Prague, 24 May 2004 (RFE/RL) -- Japan says it has solved a dispute with North Korea over relatives of Japanese kidnapped by the communist state decades ago.

The announcement came following a meeting in Pyongyang between Japanese Prime Minister Junichiro Koizumi and North Korean leader Kim Jong-il.

Koizumi said North Korea has agreed to release all eight relatives of the Japanese abductees, who were kidnapped in the 1970s and 1980s and repatriated two years ago.
Japan says that as many as 15 people were kidnapped from their home towns a quarter of a century ago and taken to North Korea to help train spies.


He said five were to be reunited with their parents in Tokyo.

The other three -- former U.S. soldier Charles Robert Jenkins and his two children -- will stay in North Korea for now.

Koizumi said he met with Jenkins, who allegedly deserted to North Korea in 1965 while patrolling on the South Korean side of the demilitarized zone.

He said Jenkins refuses to travel to Japan as he fears he would be tried by the U.S. military for desertion.

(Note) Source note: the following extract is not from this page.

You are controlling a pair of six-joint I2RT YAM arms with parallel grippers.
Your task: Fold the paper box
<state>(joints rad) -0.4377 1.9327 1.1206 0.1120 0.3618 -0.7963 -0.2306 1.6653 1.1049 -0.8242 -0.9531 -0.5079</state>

But he said the family will meet in a third country, possibly China.

"On the abduction issue, five family members from the Hasuike family and Chimura families will be coming back with me on the plane to Japan [on 22 May]. As far as [Hitomi] Soga's husband Jenkins, we discussed this with Chairman Kim Jong-il, who told me that he left that matter up to Mr. Jenkins himself," Koizumi said.

Japan says that as many as 15 people were kidnapped from their home towns a quarter of a century ago and taken to North Korea to help train spies.

North Korea admitted two years ago it had kidnapped 13 Japanese citizens, but said eight of them were dead.

The remaining five then came back to Japan, but had to leave behind their North Korean-born children.

The kidnapping dispute has been an emotional issue for many Japanese.

Tokyo-based nurse Kazumi Okada said the children of the repatriated abductees are Japanese, “so of course they should come back to Japan.”

Takako Kato, a housewife, added, "It could be that they may be spared suffering if they were to stay in North Korea, but on the other hand, nothing could be happier than a family being able to be together."

In other news from the meeting, Koizumi said Kim told him he wants a nuclear-weapon-free Korean peninsula and reaffirmed a moratorium on ballistic missile launches.

A Japanese official said Japan will provide 250,000 tons of food aid and $10 million in medical supplies to North Korea.